Crise de la presse: Les journalistes reprennent leur destin en main

Fusions de titres, regroupements de rédactions, les annonces de restructurations d’envergure dans les médias suisses se succèdent. Les initiatives pour sortir de ce marasme se profilent.

Faire toujours mieux avec moins. Restructurer sans dénaturer. A chaque nouvelle annonce de regroupements des forces et de coupes dans les effectifs, les groupes de presse tentent de convaincre qu’ils prennent les bonnes mesures, même si douloureuses, pour s’assurer un avenir.

Mais, quoi qu’il en soit, et quoi que l’on puisse penser des motivations des grands éditeurs, des journalistes, des graphistes, des illustrateurs, des photographes, trop de ceux qui ont fait métier d’informer avec passion se retrouvent brutalement sur le carreau. Un peu sonnés. Souvent écœurés. Soudain les bras ballants après avoir tant bossé sans compter des années durant pour sauver leur titre, fragilisé par l’érosion des recettes publicitaires.

Les bras ballants?

Enfin non, justement pas.

Les initiatives se multiplient

Lâchés par leurs éditeurs, les journalistes retrouvent leur pleine liberté de parole sur l’exercice de leur métier. Ils ne sont plus les otages de la parole directoriale faussement rassurante sur les perspectives et globalement enfumante sur les chiffres réels. Ils tirent des leçons des débâcles en cours qu’ils s’étaient abstenus de diffuser par loyauté envers leurs employeurs. Ils prennent leur destin en main. Si s’indigner est un réflexe de journaliste, une qualité professionnelle nécessaire, gémir n’est pas le genre de la corporation.

Encore timides et peu connues, mais coordonnées de part et d’autre de la Sarine, les initiatives se multiplient pour rebâtir un paysage médiatique fort et indépendant des grands éditeurs qui abandonnent leur vocation première (on ne parle pas ici de la création de nouvelles aventures éditoriales comme Bon pour la tête, mais d’associations et de comités visant à en favoriser l’éclosion et la pérennité).

Ainsi Médias pour tous (Medien für alle), constitué pour contrer l’initiative No Billag, potentielle torpille des budgets et des ambitions de la SSR, a élargi le périmètre de ses actions à la sauvegarde de la qualité et de la diversité de la presse.
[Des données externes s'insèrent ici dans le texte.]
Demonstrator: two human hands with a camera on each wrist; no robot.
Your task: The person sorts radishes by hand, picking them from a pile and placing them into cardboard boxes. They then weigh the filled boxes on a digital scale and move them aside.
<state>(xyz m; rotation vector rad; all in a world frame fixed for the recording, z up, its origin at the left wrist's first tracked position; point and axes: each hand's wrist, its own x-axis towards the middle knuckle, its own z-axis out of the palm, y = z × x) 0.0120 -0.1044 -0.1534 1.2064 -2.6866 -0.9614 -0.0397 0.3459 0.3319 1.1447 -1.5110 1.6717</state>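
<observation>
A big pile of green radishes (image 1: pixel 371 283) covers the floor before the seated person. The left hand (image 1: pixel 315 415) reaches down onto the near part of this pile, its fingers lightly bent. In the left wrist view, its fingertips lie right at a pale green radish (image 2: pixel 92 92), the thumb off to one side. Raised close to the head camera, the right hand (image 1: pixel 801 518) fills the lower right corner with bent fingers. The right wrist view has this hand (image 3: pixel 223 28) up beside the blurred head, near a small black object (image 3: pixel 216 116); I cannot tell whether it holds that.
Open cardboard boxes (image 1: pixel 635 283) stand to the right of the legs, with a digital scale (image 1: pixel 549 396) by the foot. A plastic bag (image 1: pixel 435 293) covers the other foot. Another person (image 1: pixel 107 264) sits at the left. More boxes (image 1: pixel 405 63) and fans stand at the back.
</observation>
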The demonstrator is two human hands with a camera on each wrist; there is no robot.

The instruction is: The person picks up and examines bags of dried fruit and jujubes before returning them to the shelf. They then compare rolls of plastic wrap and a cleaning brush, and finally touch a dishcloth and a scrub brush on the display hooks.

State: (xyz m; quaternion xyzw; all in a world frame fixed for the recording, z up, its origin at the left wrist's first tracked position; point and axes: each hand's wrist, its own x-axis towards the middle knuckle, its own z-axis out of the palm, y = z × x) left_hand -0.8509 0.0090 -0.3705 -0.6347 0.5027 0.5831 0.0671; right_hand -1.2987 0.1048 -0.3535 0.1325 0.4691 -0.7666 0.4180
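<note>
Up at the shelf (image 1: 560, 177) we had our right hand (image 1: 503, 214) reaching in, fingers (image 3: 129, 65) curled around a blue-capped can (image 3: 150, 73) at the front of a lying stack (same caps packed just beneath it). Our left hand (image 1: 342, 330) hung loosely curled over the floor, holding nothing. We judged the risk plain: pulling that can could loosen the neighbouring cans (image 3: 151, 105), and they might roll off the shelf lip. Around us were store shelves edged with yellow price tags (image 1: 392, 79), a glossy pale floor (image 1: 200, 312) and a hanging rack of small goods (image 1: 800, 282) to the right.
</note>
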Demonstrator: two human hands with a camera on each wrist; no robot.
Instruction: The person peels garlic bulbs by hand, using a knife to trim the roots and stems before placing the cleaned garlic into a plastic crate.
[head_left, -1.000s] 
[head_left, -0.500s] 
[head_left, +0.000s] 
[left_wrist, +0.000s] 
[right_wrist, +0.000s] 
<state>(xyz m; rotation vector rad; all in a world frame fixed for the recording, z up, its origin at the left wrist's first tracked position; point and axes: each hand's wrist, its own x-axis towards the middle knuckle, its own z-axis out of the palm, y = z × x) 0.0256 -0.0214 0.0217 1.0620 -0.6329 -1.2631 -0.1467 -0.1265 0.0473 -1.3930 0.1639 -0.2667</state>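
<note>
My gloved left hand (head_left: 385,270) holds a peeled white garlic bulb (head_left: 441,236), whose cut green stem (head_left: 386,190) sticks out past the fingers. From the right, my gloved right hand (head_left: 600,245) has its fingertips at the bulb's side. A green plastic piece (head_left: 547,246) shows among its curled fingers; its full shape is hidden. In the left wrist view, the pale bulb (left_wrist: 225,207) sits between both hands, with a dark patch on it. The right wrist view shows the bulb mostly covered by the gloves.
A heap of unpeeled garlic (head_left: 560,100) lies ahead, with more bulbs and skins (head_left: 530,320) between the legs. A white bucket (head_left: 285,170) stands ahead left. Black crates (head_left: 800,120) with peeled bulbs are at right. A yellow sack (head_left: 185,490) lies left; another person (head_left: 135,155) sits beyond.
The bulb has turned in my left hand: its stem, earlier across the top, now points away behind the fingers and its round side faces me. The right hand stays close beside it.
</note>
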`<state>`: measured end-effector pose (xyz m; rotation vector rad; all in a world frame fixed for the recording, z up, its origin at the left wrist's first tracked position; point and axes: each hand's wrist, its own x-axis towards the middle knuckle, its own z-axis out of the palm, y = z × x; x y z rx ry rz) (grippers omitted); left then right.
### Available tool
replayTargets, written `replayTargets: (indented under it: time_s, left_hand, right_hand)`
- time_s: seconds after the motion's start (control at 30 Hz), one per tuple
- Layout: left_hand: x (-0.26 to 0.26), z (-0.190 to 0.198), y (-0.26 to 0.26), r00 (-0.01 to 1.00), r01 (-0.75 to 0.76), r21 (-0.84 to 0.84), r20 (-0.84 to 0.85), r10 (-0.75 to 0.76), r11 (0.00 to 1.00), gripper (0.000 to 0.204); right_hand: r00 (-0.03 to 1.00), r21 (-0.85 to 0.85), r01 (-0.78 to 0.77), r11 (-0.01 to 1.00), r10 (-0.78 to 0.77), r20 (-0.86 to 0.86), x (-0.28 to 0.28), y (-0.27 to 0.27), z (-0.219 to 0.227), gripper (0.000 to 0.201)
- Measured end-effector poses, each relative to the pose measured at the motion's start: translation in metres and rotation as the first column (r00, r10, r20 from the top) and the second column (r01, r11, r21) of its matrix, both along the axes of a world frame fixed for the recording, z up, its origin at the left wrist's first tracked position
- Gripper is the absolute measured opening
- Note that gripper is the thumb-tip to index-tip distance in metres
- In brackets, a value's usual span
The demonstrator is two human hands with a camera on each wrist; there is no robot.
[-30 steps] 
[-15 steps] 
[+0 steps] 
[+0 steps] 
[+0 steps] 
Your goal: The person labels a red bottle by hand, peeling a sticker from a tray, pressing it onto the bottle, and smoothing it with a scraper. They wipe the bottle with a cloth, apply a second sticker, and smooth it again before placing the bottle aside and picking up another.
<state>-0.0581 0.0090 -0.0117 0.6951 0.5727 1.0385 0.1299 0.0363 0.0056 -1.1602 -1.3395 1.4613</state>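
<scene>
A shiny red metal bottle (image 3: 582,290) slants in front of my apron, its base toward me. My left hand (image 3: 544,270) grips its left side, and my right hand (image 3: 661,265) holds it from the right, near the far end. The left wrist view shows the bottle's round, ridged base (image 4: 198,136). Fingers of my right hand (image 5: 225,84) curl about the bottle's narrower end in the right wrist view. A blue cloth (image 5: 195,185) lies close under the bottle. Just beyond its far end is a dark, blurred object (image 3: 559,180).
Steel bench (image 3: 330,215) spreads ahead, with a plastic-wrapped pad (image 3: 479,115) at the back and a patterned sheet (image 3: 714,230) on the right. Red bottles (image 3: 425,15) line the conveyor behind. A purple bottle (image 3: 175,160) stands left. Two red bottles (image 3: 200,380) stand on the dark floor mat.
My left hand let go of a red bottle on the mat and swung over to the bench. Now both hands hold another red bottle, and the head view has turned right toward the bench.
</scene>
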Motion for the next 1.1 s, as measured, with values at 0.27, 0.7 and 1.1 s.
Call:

Elle souhaite proposer de nouveaux dispositifs d’aide aux médias. En est né, côté romand, le projet Fijou de fonds de financement du journalisme.

Le 7 août se créait à Zurich la Verband Medien mit Zukunft (l’adaptation française est en cours) regroupant 15 médias print ou online parmi lesquels Bon pour la têteRepublikWOZInfosperbersept.infoCulture en jeuSaitentsüri.ch, WePublish,… Cette association veut être la voix de projets éditoriaux indépendants et conteste à Schweizer Medien (Médias Suisses – le lobby des éditeurs) le monopole de la défense des intérêts de la profession notamment au près des autorités politiques.

Chaos créatif

Enfin Media Forti, composé de membres des deux groupes précités et s’appuyant sur les milieux académiques et culturels, entend ouvrir une discussion publique sur les conditions nécessaires à l’exercice d’un journalisme de qualité, au service du débat démocratique, et économiquement viable.

Tout cela vous paraît un peu confus, les missions redondantes? C’est le propre du chaos créatif! Media Forti prépare actuellement deux soirées d’information, l’une à Zurich le 2 octobre, l’autre à Lausanne le 4, pour présenter dans le détail ces initiatives, les faire connaître à l’ensemble de la profession, et recueillir de nouvelles énergies pour les concrétiser.

Car l’enjeu n’est plus de savoir si demain les journalistes publieront le résultat de leurs investigations sur papier ou sur le web, en texte ou en images qui bougent – cette discussion oiseuse qui a nourri d’erratiques stratégies de développement numérique aux retombées peu lucratives jusqu’ici – mais bien de trouver de nouveaux moyens pour financer le travail des rédactions, quels que soient leurs modes d’expression, c’est-à-dire la production d’une plus-value par rapport à l’information brute. Autant que les principaux concernés aient leurs mots à dire, en première ligne.